We were in the car, driving to who knows where? It didn’t matter. I was with my dad. I looked forward to our drives together. It was our time alone—just him and me, without the distractions of the computer or TV or everyday life. I had his attention all to myself. I looked forward to these drives. It was when we talked. And I loved our talks. I loved asking him questions. Questions about his life, about politics, about God, about world events and news stories, about what I was learning at school—anything, it didn’t matter. I simply wanted to know what he thought. I don’t remember how often we had these drives. I don’t remember where we went on these trips. But I do know that these conversations had a formative effect on my life. They were instrumental in molding my values and shaping my thoughts. Although I am sure there were other times when we talked, it’s these drives that I remember. And as I thank God for my father this (American) Father’s Day, these times in the car with my dad, having “real” conversations in which he imparted his knowledge, his wisdom, and most importantly, himself, are what come to mind as most precious to me.
It is in light of this that my heart is overwhelmed to see the same love and excitement in my girls’ eyes when they go on a drive with their daddy. It usually isn’t to go anywhere exciting: Home Depot, the lawn care place, the gym, or to get a haircut. Yet, they get so excited that they get to go with Dad on his Saturday errands. This is because, as my 9-year-old daughter explains:
“I love driving with Papa. I like our conversations.”
The minute they get into the car she asks, “Can you talk to me about something, Papa?”
In the same way that I felt with my father, what my daughters and their dad talk about isn’t important to them. What is important is the time spent with their dad as he gives them his attention and love. Just being present with them as he freely gives his time and himself to them. He never talks down to them, but always respecting them as persons made in the image of God, he answers their questions thoughtfully, thoroughly, while being mindful of their personalities and sensitivities.
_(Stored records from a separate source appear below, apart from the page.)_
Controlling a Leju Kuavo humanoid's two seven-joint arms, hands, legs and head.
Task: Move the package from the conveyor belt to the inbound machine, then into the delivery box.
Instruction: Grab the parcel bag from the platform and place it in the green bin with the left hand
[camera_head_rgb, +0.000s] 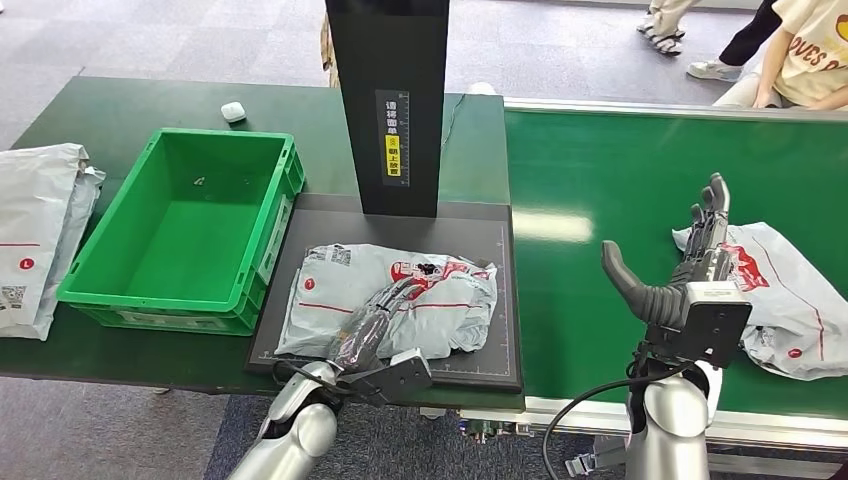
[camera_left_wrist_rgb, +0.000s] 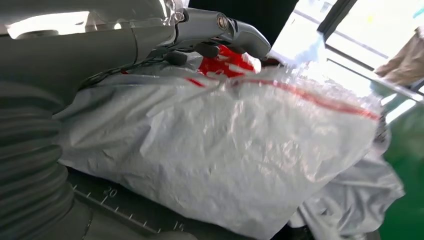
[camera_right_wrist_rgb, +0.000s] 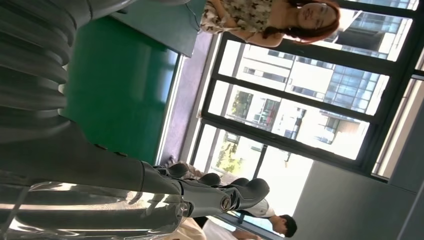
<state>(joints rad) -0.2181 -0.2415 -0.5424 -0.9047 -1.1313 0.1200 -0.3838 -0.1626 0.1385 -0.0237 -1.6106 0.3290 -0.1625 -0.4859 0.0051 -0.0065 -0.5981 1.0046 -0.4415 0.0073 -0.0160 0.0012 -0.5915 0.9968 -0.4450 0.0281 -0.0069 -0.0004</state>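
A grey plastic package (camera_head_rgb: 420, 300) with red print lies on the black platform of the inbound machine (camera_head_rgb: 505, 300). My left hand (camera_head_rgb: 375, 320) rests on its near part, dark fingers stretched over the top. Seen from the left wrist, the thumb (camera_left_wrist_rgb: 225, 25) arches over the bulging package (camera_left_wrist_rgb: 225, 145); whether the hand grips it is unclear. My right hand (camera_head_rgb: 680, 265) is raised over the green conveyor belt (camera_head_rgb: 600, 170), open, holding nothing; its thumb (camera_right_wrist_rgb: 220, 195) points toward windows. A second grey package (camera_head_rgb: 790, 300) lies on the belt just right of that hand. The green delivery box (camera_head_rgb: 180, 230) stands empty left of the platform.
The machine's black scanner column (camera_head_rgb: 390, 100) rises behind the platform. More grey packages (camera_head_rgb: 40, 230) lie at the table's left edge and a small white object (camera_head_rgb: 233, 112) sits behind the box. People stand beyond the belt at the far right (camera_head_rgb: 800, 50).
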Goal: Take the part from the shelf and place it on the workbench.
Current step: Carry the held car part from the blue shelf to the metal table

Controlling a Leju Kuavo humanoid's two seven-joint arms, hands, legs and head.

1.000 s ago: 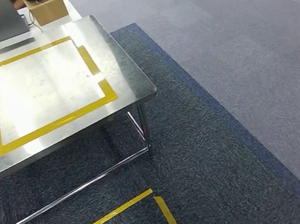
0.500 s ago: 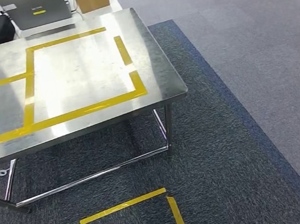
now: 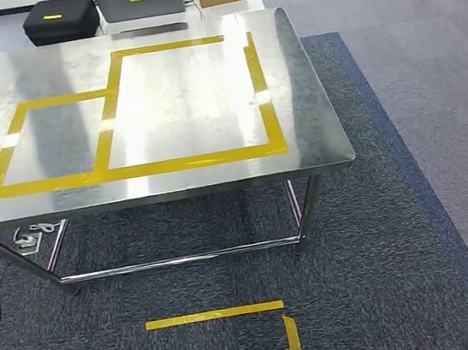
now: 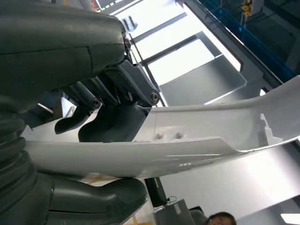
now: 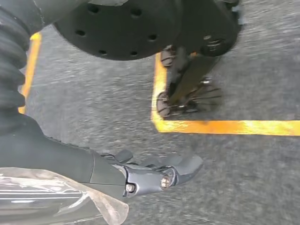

I know that these conversations my daughters have with their dad will have a lasting impact on them as they continue to grow up. They will help shape and mold their hearts and minds, just as the conversations with my father did for me.
As I further reflect on these conversations, and their role in forming children’s minds, I cannot help but see the connection with our Heavenly Father. How much more should conversations with our Heavenly Father mold and shape our hearts to be more like Him? As we read His Word, He speaks to us. In a sense, He is sharing Himself, His thoughts, His will, and His values with us.
On this Father’s Day, may fathers delight in having “real” talks with their children, and may we all treasure “real” talks with our Heavenly Father as all the more delightful.